First find the line with "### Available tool" in the entries below, then set down exactly every line through the line with "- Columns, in", that line included.
*-*-*
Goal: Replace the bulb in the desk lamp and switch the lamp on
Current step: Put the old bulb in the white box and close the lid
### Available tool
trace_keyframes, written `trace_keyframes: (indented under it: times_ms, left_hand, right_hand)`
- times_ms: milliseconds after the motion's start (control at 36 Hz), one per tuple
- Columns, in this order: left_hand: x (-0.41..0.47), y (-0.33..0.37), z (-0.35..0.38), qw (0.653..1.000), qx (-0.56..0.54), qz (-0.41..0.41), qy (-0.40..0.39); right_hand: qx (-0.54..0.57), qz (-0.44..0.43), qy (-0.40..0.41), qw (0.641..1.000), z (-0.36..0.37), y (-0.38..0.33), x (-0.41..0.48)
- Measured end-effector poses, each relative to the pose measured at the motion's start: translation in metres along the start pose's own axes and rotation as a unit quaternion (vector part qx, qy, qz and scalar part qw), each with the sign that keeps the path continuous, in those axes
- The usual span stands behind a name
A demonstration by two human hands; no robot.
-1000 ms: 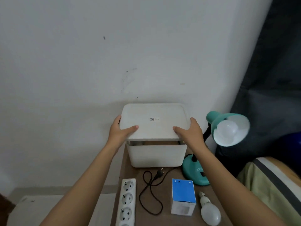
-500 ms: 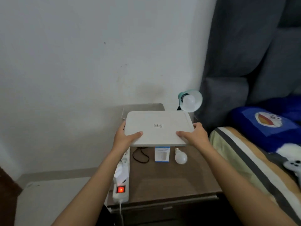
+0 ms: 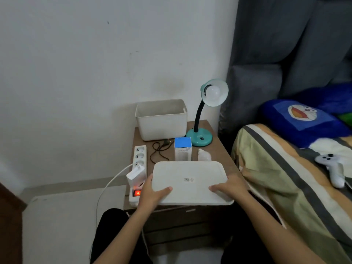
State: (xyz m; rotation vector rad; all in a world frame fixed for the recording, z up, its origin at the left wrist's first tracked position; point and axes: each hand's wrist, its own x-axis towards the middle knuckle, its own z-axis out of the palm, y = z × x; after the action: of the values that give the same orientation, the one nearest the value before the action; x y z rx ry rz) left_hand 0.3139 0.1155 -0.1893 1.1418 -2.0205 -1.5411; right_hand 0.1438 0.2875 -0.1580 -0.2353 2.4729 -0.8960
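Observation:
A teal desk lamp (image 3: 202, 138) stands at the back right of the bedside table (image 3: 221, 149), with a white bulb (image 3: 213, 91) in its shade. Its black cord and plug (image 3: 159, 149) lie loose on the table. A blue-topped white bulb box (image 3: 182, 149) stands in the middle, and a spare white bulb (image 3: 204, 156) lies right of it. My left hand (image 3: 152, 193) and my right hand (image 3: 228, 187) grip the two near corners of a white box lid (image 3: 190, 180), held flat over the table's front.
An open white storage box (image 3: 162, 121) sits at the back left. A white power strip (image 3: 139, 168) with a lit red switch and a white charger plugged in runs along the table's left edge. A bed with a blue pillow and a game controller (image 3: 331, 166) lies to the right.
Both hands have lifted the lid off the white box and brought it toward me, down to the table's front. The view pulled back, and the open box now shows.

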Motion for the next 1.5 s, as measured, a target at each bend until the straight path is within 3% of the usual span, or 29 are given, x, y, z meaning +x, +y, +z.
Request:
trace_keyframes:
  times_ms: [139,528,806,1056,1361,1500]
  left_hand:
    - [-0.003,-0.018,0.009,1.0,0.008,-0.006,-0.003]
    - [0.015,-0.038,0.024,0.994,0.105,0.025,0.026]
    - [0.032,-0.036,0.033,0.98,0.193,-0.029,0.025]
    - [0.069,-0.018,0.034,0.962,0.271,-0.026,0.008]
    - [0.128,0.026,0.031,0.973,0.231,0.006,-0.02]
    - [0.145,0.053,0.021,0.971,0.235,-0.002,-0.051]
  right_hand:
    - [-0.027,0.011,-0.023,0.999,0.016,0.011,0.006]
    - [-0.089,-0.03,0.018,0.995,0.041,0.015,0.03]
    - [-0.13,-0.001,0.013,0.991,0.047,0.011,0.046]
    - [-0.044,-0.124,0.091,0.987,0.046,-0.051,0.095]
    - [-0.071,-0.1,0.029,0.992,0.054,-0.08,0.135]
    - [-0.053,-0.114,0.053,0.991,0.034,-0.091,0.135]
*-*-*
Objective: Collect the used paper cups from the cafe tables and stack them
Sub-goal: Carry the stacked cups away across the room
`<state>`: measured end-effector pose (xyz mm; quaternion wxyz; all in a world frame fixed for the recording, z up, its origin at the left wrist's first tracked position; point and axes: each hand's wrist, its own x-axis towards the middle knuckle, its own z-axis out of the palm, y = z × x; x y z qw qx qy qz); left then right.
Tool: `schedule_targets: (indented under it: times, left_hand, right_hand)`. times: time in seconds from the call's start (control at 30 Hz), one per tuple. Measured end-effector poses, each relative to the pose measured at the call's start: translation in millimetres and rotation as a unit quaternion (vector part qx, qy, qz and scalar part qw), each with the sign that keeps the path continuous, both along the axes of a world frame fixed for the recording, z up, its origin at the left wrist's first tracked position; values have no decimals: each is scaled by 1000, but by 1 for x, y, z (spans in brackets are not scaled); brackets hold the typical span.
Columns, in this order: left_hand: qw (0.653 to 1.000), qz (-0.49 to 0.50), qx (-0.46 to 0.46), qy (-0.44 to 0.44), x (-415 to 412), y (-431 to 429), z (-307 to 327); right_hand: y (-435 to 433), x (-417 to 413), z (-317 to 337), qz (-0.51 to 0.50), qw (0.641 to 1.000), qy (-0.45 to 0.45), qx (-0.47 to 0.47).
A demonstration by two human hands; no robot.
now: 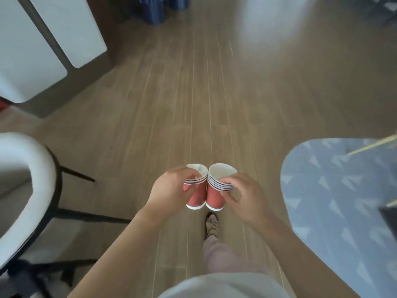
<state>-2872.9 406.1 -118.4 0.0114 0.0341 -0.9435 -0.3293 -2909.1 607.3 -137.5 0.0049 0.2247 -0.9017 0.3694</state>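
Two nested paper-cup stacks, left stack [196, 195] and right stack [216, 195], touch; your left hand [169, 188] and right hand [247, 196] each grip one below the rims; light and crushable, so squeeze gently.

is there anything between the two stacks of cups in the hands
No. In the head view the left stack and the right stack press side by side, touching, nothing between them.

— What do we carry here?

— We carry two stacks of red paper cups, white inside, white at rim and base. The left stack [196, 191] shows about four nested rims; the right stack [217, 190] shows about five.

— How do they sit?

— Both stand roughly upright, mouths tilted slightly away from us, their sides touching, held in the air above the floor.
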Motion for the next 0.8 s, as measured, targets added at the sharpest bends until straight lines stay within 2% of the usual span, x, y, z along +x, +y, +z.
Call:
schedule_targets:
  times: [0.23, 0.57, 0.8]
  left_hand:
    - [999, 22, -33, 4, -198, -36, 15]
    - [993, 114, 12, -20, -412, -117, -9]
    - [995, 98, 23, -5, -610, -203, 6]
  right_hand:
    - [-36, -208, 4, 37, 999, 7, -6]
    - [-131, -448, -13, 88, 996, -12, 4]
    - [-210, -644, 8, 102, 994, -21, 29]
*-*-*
→ **OUTPUT BELOW**:
### Available tool
trace_keyframes, written `trace_keyframes: (indented under it: times_ms, left_hand, right_hand)`
- times_ms: milliseconds after the motion's start (control at 36 Hz), one per tuple
- Columns, in this order: left_hand: x (-0.41..0.47), y (-0.33..0.37), z (-0.35..0.38), qw (0.653..1.000), qx (-0.56..0.54), qz (-0.41..0.41), qy (-0.40..0.39); right_hand: qx (-0.54..0.57), qz (-0.44..0.43), qy (-0.40..0.41), qw (0.641..1.000), z (-0.36..0.37), y (-0.38..0.33), x (-0.41..0.48)

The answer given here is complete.